Sarah HallSocial services bosses will next week meet voluntary organisations to see if any charities might be prepared to take over the running of two Norwich day centres threatened with the axe.Sarah Hall

Social services bosses will next week meet voluntary organisations to see if any charities might be prepared to take over the running of two Norwich day centres threatened with the axe.

Consultation is currently under way over proposals which could see the closure of the Silver Rooms and the Essex Rooms in Norwich as part of Norfolk County Council's strategy to focus on elderly people with dementia.

The county council says within 15 years there will be a 62pc increase in the number of people in Norfolk with dementia - rising from 12,714 in 2008 to 20,621 by 2025.

They say that means they have to change their focus on tackling the surge in dementia and the care homes and day services it runs will change as a result.

Council bosses say the Essex and Silver Rooms are not suitable to be converted to that use, so have proposed their closure, to the fury of pensioners who use them.

They have led petitions calling for the centres to be saved and packed two public meetings where the issues were discussed.

At a meeting of the county council's cabinet scrutiny committee yesterday, where the dementia strategy came under the spotlight, it emerged talks were imminent which could yet save the centres.

David Harwood, cabinet member for adult social services, said: 'We know dementia services would be difficult to deliver in those centres, but that does not mean to say services for people who are old and infirm cannot be provided there.

'We have agreed that we will create in-house day care services for people with dementia and re-ablement needs, so it is a question of how we will deliver other services.
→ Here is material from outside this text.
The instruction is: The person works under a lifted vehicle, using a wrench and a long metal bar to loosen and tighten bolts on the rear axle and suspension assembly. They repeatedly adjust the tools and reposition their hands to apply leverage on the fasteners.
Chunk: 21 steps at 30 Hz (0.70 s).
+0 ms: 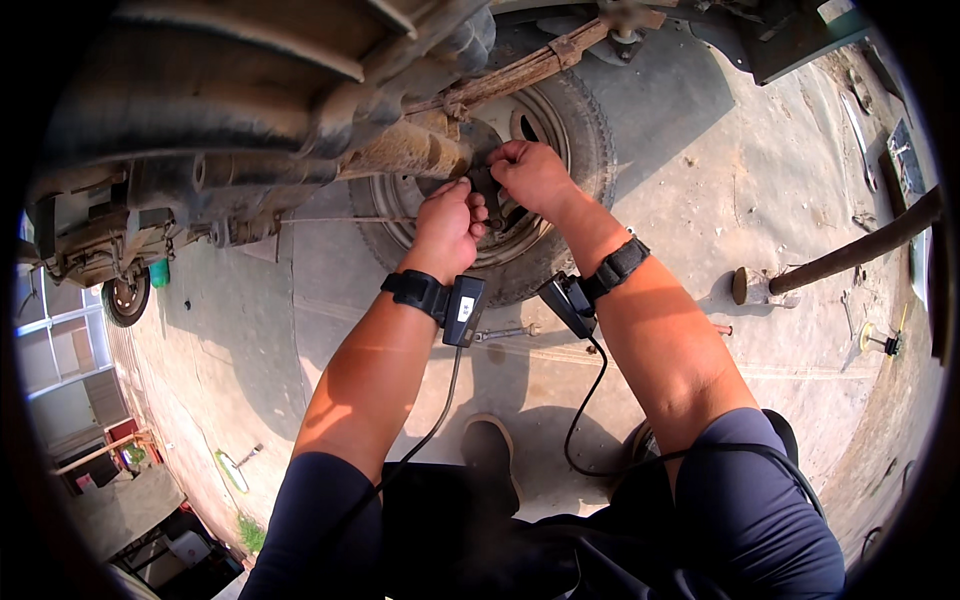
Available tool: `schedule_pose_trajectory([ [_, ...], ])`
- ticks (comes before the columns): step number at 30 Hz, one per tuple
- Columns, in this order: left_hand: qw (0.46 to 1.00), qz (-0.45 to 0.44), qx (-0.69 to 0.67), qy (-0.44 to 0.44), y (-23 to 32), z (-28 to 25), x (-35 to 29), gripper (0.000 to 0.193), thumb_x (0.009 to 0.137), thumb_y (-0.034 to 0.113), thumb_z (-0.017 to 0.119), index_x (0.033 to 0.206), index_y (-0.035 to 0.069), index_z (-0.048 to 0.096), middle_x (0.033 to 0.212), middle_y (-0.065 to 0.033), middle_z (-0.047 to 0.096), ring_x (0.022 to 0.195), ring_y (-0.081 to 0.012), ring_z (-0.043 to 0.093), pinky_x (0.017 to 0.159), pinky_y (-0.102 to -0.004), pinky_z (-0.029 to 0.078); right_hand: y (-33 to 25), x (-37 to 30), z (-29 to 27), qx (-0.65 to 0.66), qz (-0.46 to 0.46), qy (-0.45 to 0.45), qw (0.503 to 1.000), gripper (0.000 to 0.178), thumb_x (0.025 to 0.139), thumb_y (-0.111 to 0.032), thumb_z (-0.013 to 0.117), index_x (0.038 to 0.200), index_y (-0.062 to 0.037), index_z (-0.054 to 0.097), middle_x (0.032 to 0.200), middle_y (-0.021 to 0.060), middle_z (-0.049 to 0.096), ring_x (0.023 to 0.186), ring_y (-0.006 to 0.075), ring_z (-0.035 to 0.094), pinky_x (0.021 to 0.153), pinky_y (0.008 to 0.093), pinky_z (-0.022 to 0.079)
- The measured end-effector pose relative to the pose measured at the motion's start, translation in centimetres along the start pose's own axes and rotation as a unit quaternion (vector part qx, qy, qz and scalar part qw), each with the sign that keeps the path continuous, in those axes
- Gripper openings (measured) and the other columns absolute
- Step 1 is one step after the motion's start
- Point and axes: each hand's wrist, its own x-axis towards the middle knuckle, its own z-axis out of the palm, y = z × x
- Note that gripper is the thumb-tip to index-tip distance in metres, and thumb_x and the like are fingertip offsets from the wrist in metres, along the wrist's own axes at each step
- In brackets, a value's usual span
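Beneath a vehicle, both my hands work at the dark, grimy hub end [487, 187] of a rusty axle [400, 150], in front of a wheel with a dusty tyre [594, 130]. My left hand [452, 222] is closed, its fingers curled at the lower left of that dark part. My right hand [532, 177] pinches with thumb and forefinger at its upper right. Whatever the fingertips grip is too small and too hidden to name. Behind my hands shows the pale wheel rim [525, 238]. A thin rod or cable [350, 219] runs leftward from near my left hand.
A spanner [506, 332] lies on the concrete below the tyre. To the right is a hammer-like tool with a long wooden handle [860, 243]. Overhead are a leaf spring [535, 68] and the vehicle's underside [220, 100]. Cables hang from the black devices strapped to my wrists.
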Motion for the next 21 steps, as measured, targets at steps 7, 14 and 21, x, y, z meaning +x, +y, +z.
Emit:
schedule_pose_trajectory([
  [7, 0.999, -0.024, -0.021, -0.004, 0.2, 0.3, 0.6, 0.012, 0.102, 0.021, 0.056, 0.094, 0.013, 0.055, 0.076, 0.0002, 0.056, 0.060, -0.0109, 0.049, 0.049, -0.0254, 0.034, 0.1, -0.6, 0.3, 0.109, 0.054, 0.015, 0.992, 0.025, 0.086, -0.016, 0.060, 0.103, -0.0015, 0.074, 0.080, 0.0101, 0.073, 0.061, 0.0171, 0.068, 0.062, 0.0318, 0.054],
  [14, 0.999, -0.027, -0.042, 0.013, 0.1, 0.0, 1.2, 0.012, 0.102, 0.019, 0.056, 0.092, 0.012, 0.054, 0.076, 0.0001, 0.055, 0.059, -0.0108, 0.047, 0.048, -0.0255, 0.034, -0.5, -1.4, 0.3, 0.159, 0.078, 0.001, 0.984, 0.028, 0.087, -0.014, 0.060, 0.107, 0.0013, 0.072, 0.080, 0.0105, 0.072, 0.058, 0.0162, 0.066, 0.059, 0.0312, 0.053],
  [21, 0.998, 0.004, 0.048, 0.026, 0.6, 0.1, -0.1, 0.014, 0.102, 0.020, 0.057, 0.094, 0.009, 0.058, 0.075, 0.0004, 0.054, 0.059, -0.0105, 0.049, 0.048, -0.0256, 0.037, 0.2, -1.9, -0.2, 0.140, 0.092, 0.008, 0.986, 0.023, 0.091, -0.016, 0.057, 0.102, -0.0012, 0.070, 0.079, 0.0053, 0.068, 0.057, 0.0150, 0.062, 0.055, 0.0292, 0.049],
])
'We have had discussions with the voluntary sector and we have meetings next week to discuss the viability of that. In taking that forward that would have to be sustainable because we would not want to put elderly people through any more upset.'

Mr Harwood stressed nobody who currently receives a service from Norfolk County Council would be left without a service, even if the changes are agreed.
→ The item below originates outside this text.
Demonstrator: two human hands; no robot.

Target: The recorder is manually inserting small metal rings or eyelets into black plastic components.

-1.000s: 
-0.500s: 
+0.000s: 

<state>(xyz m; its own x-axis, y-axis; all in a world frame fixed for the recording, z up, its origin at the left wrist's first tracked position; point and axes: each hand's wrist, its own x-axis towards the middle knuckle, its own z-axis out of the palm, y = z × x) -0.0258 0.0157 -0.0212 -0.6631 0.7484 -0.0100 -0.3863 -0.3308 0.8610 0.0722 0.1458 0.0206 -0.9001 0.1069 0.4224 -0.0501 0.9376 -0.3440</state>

Andrew Boswell, leader of the Green group, raised concern that the vital preventative work those centres provide in spotting symptoms of dementia would be lost if they did close.

Consultation over the changes is ongoing, with more than 1,000 documents sent out and people given until March to have their say on the proposals.

The council is also asking people to comment on proposals to provide more dementia and re-ablement care at Cranmer House in Fakenham, Cromer's Benjamin Court, Laburnum Grove in Thetford, Humberstone House in Gorleston and The Lawns in Great Yarmouth.

A decision on the future of the services will then be made by Norfolk County Council's cabinet when it meets on June 14.